In 1893, Joshua Fellows, of the canal carrying company, Fellows, Morton & Clayton, suggested that widening the locks at Foxton and Watford and dredging the canal would allow them to run large steam boats and to compete better with the railways. After discussion, Fellows was offered both of the canals for £20,000 which he bought as agent for the Grand Junction company for a final price of £10,500 for the Grand Union and £6,500 for the Leicestershire and Northamptonshire Union. The transfer of ownership took place on 29th September 1894 following an Act of Parliament to authorise the takeover. After takeover, these canals became known as the Leicester Line of the Grand Junction Canal.

The Grand Junction negotiated with the Leicester, Loughborough, and Erewash Canals to agree tolls for through traffic and, realising that the narrow locks at Foxton and Watford were the only obstacle to wide-beam barge traffic between the coalfields and London, initiated a project for an inclined plane boat lift at Foxton.
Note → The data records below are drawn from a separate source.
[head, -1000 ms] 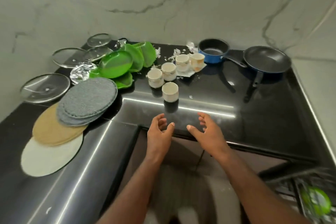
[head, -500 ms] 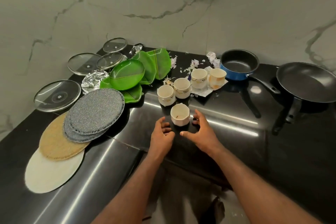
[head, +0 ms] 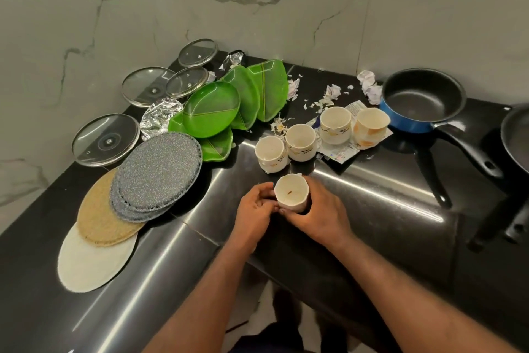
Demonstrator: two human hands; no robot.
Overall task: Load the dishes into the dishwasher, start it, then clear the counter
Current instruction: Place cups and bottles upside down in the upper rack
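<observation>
- Head view: both hands, spread and short of the nearest cup [head: 292, 193] a second ago, now close on it.
- Right hand [head: 320, 215] wraps the cup from its right; left hand [head: 254, 206] curls its fingers against the left wall.
- Cup stands upright near the front edge of the bench [head: 372, 195], apart from the four other cups [head: 300, 142]; whether it is lifted cannot be told.
- Judgement: pick-up for loading has begun; most dishes still wait on the bench.
</observation>
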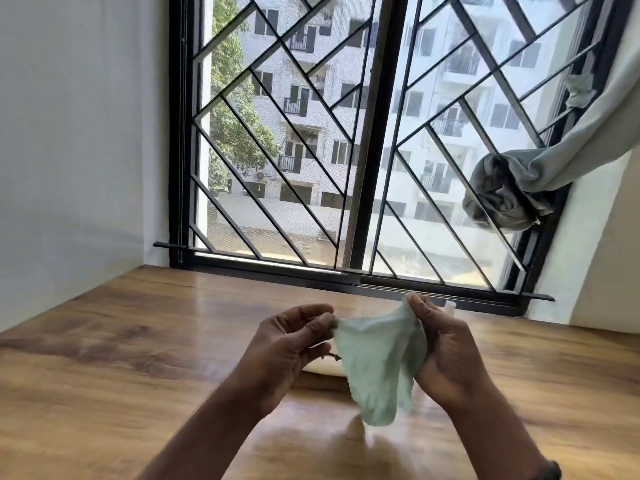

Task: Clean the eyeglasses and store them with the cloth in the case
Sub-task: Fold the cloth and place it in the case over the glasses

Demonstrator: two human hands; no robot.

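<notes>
- The left hand point(291, 344) pinches one corner of the pale green cloth point(374, 362) between thumb and fingertips. The right hand point(440, 348) pinches another corner up higher, with fabric trailing down along its palm.
- Between the two pinches the cloth is drawn into a loose span. Its free end dangles below the hands, over the wooden table point(138, 341).
- Directly beneath the grip, a pale flat shape point(325, 371) lies on the table, mostly hidden by cloth and left hand. It could be the case, but I cannot tell.
- A small dark bit shows at its near edge, too small to name.
- The eyeglasses are nowhere plainly in view.
- Far beyond the hands stands a barred window point(363, 133), and off to their right hangs a bunched grey curtain point(512, 192).
- My read is that the cloth is being spread or folded. Whether the lenses are wiped, the picture doesn't say. Stowing the cloth and shutting the case look to be what's left.
</notes>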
Two counterbalanced caissons, each able to hold two narrowboats or a wide beam barge, raised or lowered boats the 75 feet to and from the summit level in twelve minutes. The inclined plane began operating in July 1900

Due to the complexity and cost of the inclined plane project at Foxton, the Grand Junction Company decided against a second inclined plane at Watford and decided rather to widen the locks. However, coal traffic continued to decline and between November 1901 and February 1902 Watford locks were rebuilt – but to the narrow seven feet gauge. The Foxton lock flight was re-opened in 1906, initially for night-time passage, and the inclined plane stopped operating in November 1910, being dismantled and sold for scrap in the 1920's.